Directions: Could you tally the lines in the listing below that include the word "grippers"? Respond with the total alone.

========================================

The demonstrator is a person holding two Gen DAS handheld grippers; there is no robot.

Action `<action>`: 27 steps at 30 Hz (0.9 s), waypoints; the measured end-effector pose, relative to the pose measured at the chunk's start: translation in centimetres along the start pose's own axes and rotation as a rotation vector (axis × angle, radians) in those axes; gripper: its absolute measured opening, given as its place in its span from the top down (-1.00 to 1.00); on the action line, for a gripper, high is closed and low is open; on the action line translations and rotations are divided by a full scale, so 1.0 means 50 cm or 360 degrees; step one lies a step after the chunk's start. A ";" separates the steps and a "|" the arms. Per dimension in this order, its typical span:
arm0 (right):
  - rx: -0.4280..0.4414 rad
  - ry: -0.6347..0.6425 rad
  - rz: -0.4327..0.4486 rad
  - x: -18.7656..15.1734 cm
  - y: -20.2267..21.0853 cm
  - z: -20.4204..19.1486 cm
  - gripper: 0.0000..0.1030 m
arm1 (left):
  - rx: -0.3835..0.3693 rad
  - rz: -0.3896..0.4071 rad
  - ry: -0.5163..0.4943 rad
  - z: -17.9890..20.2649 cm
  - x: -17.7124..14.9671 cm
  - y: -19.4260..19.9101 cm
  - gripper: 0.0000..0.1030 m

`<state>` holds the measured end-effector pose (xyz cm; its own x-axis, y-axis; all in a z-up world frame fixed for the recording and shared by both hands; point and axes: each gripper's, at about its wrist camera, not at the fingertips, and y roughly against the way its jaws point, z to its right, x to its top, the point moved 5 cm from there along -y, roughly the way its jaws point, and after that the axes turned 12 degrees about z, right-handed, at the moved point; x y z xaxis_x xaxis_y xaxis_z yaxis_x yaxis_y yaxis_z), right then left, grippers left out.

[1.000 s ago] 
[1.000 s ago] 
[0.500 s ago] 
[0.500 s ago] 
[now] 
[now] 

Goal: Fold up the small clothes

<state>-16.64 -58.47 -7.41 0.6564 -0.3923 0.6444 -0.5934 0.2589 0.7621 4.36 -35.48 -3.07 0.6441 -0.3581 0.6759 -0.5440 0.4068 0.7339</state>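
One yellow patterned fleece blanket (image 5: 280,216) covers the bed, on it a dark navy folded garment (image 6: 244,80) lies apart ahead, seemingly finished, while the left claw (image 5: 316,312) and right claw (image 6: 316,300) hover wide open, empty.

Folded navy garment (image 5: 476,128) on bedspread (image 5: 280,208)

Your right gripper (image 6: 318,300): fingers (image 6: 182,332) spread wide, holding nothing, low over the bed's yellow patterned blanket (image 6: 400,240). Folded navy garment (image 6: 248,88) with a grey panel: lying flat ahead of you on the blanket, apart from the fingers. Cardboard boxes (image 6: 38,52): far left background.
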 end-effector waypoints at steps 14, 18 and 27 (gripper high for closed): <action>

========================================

Problem solution: 2